What the task asks: Nothing in the data should change when you return it, but leave the pictures out.

[Material provided]

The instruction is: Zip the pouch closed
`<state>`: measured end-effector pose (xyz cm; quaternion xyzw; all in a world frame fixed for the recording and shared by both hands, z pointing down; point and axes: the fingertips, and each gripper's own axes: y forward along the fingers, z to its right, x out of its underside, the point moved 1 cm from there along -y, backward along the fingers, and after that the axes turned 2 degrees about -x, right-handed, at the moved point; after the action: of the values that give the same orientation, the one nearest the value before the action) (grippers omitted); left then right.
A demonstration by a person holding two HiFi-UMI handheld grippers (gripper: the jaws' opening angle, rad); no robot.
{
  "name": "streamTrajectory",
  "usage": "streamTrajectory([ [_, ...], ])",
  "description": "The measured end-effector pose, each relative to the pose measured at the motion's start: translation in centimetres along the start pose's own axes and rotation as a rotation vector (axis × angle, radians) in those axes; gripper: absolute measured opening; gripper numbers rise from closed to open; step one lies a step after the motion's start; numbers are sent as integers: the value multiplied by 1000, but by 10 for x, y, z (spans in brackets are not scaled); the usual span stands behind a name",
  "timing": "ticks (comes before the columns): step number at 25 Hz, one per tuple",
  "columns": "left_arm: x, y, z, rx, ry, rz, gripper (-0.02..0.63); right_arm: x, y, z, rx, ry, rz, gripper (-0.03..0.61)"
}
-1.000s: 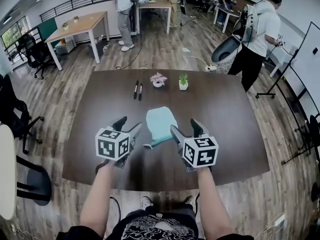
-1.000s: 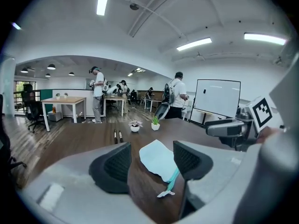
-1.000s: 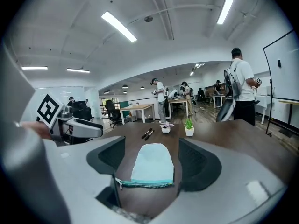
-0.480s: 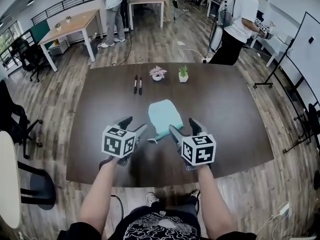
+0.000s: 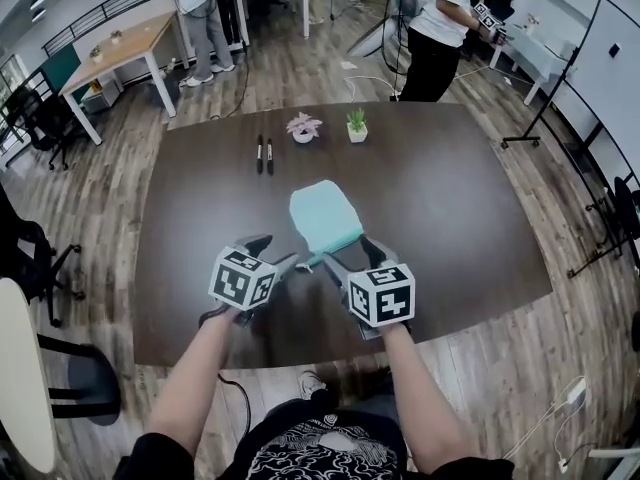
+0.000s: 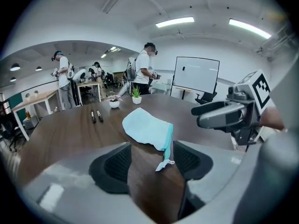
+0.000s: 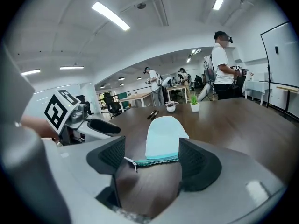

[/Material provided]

Output for this task:
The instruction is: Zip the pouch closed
`<state>`: measured end-effector pose (xyz cm; quaternion xyzw; all in a world frame fixed for the recording and shared by both hands, z pointing down; point and axes: the fingertips, and each gripper's own axes: y forward along the fingers, z to its right, x out of its underside, the point moved 1 cm from there along -y, backward along the fingers, and after that the axes turned 2 degrees about -x, right-handed, at the moved point; after the action: of the values that give the same orientation, the one nearest the value before the action) (grippers omitted); left then right.
A demonstration by a person holding two HiFi-UMI handheld grippers (gripper: the jaws' opening angle, rad); no robot.
{
  "name": "streamTrajectory",
  "usage": "streamTrajectory([ [_, ...], ])",
  "description": "The measured end-effector pose, each relative to the pose measured at the motion's start: translation in centimetres along the start pose's own axes and rotation as a rotation vector (axis × angle, radians) in those axes; gripper: absolute measured opening; gripper numbers rise from closed to open; step one lies a step after the motion's start; numbers are sent as integers: the value multiplied by 1000, but by 10 for x, y, z (spans in brackets are not scaled); the usual span stands behind a name",
  "timing": "ticks (comes before the columns): step number at 25 Hz, one per tuple",
  "columns": "left_arm: x, y, z, rx, ry, rz, gripper (-0.02..0.63); right_arm: x, y, z, rx, ry, rz, gripper (-0.03..0.61)"
}
-1.000s: 
-1.000s: 
-1.000s: 
-0.480s: 
+0.000s: 
+0.000s: 
+0.000s: 

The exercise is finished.